Anomaly detection has several challenges. Feature engineering is required to extract representations from the raw data. Traditional machine learning techniques rely on manual feature engineering that may not always generalize to other settings. They also require labeled training data, which increases data collection and annotation overhead. Balanced training data isn’t possible because anomalies are typically rare occurrences. This makes standard classification techniques inappropriate. Finally, the nature of anomalies can be arbitrary, and defects can occur for a variety of unpredictable reasons, so it may be impossible to predict the type of anomaly.

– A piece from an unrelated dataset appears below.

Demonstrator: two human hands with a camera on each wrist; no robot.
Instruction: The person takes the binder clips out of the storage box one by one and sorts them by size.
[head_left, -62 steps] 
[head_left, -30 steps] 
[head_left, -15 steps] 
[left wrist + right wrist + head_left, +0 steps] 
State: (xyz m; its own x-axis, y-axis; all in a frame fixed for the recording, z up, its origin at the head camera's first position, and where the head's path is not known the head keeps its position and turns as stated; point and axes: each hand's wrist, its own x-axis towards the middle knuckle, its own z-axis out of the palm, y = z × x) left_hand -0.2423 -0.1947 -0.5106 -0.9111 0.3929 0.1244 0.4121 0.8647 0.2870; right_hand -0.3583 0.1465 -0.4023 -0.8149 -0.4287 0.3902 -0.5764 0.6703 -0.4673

To overcome these challenges while still achieving good performance, we present an unsupervised, mixed-method end-to-end fine-tuning and inference reference kit for anomaly detection where a model of normality is learned from defect-free data in an unsupervised manner, and deviations from the models are flagged as anomalies. This reference kit is accelerated by Intel-optimized software and is built on easy-to-use Intel® Transfer Learning Tool APIs.
MVTec AD – A Comprehensive Real-World Dataset for Unsupervised Anomaly Detection
MVTec AD is a widely used benchmarking dataset for anomaly detection in industrial inspection applications. It consists of more than 5,000 high-resolution color images of 15 distinct object categories, including bottles, tiles, and woods, with a total of 60 anomaly types across all categories (Table 1). In each category, the dataset provides a training set of normal images and a test set of images with six different types of anomalies. The anomalies are manually introduced by applying various alterations (e.g., cuts, scratches, and contaminations) to the objects. The dataset is particularly useful for evaluating the performance of anomaly detection methods because it provides a challenging and realistic set of images that mimic real-world anomalies.
Table 1. Overview of the MVTec AD dataset. For each category, the number of training and test images is given plus information about the defects present in the test images (taken from source).
Visual Quality Inspection Pipeline
This reference uses deep-feature modeling, an out-of-distribution detection approach. In other words, when a model sees input that differs from its training data, it marks it as an anomaly. The visual quality inspection pipeline includes data preprocessing, feature extraction, training on good images, inference on good and defective test images, and computation of evaluation metrics.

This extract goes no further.